→ **What needs to be done**
Pictures excluded, please retype exactly the lines from the start of the data through the line that contains "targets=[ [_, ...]", both ends kept, and nothing beyond them.

→ **Data shown**

BEGIN

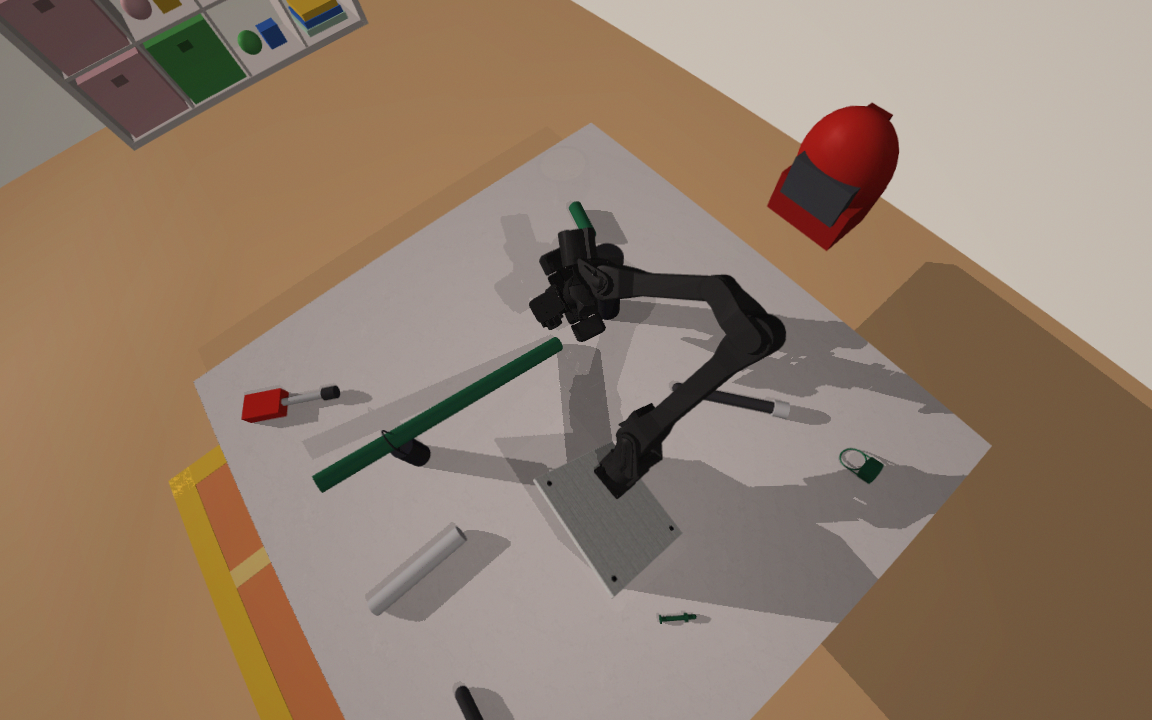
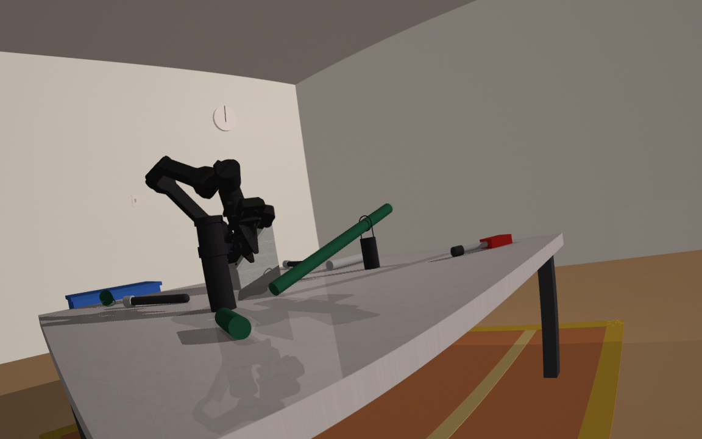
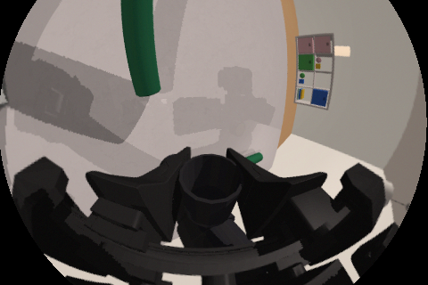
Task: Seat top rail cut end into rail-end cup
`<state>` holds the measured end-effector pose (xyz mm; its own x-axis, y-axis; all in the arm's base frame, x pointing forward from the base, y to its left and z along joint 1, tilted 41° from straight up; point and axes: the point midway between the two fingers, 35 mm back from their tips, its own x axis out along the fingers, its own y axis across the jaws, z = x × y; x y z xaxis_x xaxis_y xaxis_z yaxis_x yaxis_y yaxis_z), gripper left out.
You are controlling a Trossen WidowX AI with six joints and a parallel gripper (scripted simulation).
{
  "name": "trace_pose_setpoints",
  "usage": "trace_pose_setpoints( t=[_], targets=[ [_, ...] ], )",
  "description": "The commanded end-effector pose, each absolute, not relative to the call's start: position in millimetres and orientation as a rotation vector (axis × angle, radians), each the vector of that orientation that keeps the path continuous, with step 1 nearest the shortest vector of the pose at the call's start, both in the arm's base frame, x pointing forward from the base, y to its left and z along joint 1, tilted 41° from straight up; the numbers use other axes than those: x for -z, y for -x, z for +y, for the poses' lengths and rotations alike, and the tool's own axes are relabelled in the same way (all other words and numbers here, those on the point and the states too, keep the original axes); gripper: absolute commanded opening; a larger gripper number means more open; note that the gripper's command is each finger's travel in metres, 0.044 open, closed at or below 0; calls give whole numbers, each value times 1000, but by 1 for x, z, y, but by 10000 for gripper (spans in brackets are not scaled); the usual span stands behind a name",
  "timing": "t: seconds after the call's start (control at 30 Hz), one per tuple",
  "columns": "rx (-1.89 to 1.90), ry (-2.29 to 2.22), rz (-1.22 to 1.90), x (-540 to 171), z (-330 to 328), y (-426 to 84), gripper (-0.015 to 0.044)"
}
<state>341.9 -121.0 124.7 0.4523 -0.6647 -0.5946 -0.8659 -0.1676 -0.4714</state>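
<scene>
The green rail slants through the wire loop on the small black post. Its low end is near the table, outside the cup. The big black post stands upright, partly behind the arm. The black rail-end cup has its round mouth towards the wrist camera. My gripper is shut on the cup, a finger on each side, beside the post's upper part. The rail's low end is apart from cup and fingers. The brace band is hard to make out against the dark post.
A short green cylinder lies by the big post's foot. A grey pipe, a red-headed mallet, a black rod and a green looped cap lie on the table.
</scene>
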Motion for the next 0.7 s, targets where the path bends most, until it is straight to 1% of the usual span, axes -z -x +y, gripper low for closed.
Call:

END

→ **Output for this exercise**
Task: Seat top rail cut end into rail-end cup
`<state>` holds the measured end-effector pose (xyz mm; its own x-axis, y-axis; all in the arm's base frame, x pointing forward from the base, y to its left and z along joint 1, tilted 41° from straight up; point and axes: the point midway between the two fingers, 35 mm back from their tips, its own x axis out along the fingers, its own y axis across the jaws, z = x × y; x y z xaxis_x xaxis_y xaxis_z yaxis_x yaxis_y yaxis_z), gripper left out.
You are controlling a Trossen WidowX AI with six joints and a parallel gripper (scripted simulation).
{
  "name": "trace_pose_setpoints",
  "usage": "trace_pose_setpoints( t=[_], targets=[ [_, ...] ], )",

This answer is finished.